Look through the data for the string "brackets". Copy every line where it is found.

*** THE DATA Section Begins ***

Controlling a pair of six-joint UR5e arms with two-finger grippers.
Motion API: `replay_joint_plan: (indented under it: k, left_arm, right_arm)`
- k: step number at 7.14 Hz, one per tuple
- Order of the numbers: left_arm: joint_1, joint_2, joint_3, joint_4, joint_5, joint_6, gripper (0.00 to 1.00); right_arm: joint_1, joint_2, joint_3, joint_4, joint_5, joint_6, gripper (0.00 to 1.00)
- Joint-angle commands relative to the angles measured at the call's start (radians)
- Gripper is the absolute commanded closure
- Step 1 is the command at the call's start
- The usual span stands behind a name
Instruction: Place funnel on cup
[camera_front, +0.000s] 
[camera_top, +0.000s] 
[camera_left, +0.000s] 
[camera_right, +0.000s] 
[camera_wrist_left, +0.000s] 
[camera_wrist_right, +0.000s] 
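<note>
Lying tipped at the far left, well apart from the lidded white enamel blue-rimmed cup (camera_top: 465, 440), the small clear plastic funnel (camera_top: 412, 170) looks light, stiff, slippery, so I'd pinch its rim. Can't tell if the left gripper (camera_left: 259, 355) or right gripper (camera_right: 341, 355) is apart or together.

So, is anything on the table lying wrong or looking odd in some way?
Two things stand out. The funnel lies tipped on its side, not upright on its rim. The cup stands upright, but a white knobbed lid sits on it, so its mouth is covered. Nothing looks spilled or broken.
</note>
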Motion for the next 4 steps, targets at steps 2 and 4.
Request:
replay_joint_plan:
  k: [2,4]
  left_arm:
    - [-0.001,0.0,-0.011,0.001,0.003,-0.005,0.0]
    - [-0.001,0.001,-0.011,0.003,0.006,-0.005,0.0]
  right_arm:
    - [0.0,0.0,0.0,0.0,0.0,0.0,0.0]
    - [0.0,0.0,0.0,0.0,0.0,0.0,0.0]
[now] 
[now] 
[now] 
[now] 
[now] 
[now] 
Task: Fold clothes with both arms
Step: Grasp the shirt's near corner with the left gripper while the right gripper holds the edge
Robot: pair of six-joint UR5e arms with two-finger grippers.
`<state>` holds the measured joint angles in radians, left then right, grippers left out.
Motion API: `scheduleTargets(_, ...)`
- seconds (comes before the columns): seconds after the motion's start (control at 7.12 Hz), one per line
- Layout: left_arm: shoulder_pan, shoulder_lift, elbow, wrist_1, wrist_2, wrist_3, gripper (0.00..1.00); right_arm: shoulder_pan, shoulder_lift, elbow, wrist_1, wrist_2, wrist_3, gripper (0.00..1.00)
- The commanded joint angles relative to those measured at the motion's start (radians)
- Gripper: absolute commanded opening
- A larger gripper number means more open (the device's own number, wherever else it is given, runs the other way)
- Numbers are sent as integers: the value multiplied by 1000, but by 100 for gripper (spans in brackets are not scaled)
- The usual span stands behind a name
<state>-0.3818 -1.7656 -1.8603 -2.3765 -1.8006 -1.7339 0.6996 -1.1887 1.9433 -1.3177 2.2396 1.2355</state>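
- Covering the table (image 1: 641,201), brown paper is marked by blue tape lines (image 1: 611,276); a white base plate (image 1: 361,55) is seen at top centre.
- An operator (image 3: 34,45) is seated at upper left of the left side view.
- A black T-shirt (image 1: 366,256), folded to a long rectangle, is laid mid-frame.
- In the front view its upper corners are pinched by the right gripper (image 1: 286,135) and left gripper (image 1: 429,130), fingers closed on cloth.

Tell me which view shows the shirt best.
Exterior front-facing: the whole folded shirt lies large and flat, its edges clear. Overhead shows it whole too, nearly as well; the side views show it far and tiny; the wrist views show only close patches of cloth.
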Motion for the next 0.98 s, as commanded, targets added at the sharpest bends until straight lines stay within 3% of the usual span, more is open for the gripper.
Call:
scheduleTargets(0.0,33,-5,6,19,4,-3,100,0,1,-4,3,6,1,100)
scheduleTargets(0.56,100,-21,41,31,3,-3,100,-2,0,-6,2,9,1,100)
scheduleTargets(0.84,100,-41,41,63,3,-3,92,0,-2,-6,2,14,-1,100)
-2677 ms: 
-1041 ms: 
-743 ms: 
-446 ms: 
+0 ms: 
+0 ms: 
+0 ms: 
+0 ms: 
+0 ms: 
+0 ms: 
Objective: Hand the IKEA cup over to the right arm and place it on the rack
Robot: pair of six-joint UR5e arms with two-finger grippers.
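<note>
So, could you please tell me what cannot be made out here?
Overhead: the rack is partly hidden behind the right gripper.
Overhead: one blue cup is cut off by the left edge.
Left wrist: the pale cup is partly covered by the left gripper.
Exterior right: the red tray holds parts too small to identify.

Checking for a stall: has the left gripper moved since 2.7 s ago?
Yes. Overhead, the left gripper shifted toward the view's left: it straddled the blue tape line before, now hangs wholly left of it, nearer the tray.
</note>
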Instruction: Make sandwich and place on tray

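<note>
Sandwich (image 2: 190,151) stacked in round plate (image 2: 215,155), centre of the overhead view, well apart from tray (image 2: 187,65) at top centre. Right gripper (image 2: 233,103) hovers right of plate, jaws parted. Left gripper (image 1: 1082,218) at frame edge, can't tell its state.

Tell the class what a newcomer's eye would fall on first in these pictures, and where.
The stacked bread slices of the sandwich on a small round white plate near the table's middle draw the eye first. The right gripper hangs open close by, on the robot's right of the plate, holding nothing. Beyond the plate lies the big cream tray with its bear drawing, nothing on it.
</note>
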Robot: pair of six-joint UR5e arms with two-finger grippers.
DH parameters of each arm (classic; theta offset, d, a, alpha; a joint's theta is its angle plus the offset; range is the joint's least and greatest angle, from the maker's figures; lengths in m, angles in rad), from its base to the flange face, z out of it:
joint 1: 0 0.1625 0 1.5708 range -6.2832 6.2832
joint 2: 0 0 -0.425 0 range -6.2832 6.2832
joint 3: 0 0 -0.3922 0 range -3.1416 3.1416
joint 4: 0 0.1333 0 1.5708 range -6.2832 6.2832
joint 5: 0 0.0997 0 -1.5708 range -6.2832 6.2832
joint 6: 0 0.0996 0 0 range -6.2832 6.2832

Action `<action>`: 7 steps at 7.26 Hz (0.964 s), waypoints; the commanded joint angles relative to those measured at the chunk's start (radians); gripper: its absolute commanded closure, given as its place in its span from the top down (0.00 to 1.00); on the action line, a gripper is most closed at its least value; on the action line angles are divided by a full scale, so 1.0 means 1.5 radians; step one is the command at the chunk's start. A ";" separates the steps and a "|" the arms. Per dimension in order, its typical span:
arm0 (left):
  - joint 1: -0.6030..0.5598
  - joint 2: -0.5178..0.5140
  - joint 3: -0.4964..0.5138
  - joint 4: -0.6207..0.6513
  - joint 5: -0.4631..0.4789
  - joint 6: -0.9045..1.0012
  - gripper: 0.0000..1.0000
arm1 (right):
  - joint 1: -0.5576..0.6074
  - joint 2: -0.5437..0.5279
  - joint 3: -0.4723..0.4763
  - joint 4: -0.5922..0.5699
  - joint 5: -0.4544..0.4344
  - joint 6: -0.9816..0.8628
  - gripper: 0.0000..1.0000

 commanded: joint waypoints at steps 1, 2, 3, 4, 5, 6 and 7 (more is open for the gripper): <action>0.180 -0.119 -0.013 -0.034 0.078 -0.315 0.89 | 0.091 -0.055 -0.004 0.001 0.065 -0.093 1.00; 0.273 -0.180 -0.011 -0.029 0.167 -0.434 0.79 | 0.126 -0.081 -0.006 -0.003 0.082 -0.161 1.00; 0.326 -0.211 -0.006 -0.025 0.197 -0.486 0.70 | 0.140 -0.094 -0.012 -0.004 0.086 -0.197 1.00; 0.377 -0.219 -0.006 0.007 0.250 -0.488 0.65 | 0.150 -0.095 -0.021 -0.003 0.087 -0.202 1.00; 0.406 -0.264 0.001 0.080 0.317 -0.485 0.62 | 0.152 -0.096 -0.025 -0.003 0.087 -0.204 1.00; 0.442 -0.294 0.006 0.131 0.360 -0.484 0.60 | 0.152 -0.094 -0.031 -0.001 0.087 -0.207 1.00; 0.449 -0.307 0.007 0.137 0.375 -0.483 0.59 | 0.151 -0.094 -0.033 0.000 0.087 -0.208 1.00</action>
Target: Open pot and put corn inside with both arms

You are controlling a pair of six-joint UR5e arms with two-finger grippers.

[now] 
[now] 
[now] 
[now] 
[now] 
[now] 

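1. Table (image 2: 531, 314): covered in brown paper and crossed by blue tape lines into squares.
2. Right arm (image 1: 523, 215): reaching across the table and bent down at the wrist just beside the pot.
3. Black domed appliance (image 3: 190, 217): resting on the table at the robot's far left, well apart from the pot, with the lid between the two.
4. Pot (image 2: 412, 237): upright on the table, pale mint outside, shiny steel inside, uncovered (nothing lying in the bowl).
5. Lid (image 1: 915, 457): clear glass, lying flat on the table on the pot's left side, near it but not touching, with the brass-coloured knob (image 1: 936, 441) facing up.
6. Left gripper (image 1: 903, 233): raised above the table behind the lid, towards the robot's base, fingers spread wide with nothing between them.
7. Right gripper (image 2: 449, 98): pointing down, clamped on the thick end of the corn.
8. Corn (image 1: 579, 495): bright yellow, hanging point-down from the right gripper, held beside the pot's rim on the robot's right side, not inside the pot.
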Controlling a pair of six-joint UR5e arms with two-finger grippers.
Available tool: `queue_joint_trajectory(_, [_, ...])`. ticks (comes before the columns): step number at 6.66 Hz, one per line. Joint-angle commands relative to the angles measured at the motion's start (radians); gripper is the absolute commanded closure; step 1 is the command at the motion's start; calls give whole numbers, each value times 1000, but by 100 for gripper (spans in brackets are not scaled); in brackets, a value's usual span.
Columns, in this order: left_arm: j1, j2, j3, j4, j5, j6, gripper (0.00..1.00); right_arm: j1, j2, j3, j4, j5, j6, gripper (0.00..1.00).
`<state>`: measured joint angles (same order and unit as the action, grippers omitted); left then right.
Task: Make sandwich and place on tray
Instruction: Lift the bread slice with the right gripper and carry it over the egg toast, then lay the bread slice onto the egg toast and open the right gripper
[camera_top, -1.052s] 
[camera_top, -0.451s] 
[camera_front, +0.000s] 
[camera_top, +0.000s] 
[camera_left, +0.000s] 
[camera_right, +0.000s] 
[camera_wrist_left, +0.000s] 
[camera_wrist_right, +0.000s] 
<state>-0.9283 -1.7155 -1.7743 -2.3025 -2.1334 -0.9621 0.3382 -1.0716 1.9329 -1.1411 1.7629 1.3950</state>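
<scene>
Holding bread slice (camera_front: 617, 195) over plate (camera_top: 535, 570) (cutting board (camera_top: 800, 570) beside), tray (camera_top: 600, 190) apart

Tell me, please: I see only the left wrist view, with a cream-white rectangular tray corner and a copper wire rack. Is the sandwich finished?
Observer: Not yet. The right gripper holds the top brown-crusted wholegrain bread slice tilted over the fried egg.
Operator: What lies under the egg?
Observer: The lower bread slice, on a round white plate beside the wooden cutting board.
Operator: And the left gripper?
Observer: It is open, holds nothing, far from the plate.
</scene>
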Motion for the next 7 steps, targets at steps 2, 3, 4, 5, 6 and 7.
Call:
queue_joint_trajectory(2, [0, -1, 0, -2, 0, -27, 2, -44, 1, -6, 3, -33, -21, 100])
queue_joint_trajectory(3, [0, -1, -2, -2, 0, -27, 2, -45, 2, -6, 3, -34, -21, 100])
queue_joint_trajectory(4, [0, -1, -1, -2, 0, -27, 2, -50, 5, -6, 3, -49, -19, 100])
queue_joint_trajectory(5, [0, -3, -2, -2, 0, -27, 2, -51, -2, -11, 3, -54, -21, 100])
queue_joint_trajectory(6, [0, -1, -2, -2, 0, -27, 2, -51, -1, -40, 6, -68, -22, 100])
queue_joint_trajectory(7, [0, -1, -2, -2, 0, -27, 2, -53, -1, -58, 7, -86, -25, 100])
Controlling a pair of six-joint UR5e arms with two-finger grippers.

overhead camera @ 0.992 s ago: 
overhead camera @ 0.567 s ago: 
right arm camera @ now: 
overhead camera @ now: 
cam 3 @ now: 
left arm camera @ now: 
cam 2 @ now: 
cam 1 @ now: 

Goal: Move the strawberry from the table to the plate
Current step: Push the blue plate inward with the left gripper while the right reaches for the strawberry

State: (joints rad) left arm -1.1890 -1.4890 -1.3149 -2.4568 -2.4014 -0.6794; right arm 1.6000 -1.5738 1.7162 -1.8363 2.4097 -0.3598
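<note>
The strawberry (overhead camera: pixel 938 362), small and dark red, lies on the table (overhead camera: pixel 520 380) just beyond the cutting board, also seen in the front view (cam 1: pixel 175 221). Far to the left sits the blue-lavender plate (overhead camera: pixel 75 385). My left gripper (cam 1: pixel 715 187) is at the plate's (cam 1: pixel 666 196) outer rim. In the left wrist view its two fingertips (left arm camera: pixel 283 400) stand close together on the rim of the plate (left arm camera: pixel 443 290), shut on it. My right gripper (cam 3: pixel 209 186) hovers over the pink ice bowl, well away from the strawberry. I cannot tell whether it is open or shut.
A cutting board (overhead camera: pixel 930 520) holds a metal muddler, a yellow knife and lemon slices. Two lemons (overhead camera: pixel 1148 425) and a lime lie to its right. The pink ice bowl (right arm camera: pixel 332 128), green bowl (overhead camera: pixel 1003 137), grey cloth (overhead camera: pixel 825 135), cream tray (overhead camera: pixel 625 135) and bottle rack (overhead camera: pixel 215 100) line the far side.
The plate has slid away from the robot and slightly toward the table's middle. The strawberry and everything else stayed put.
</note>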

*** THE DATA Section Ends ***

> [EXPECTED ANSWER]:
- Numbers are sent as integers: the value multiplied by 1000, but by 100 for gripper (spans in brackets are not scaled)
Available tool: `queue_joint_trajectory(_, [_, ...])`. ticks (comes before the columns): step number at 6.66 Hz, one per line. Joint-angle commands relative to the angles measured at the motion's start (radians); gripper is the absolute commanded closure; step 1 is the command at the motion's start; calls give whole numbers, each value times 1000, but by 100 for gripper (spans in brackets are not scaled); in brackets, a value's usual span.

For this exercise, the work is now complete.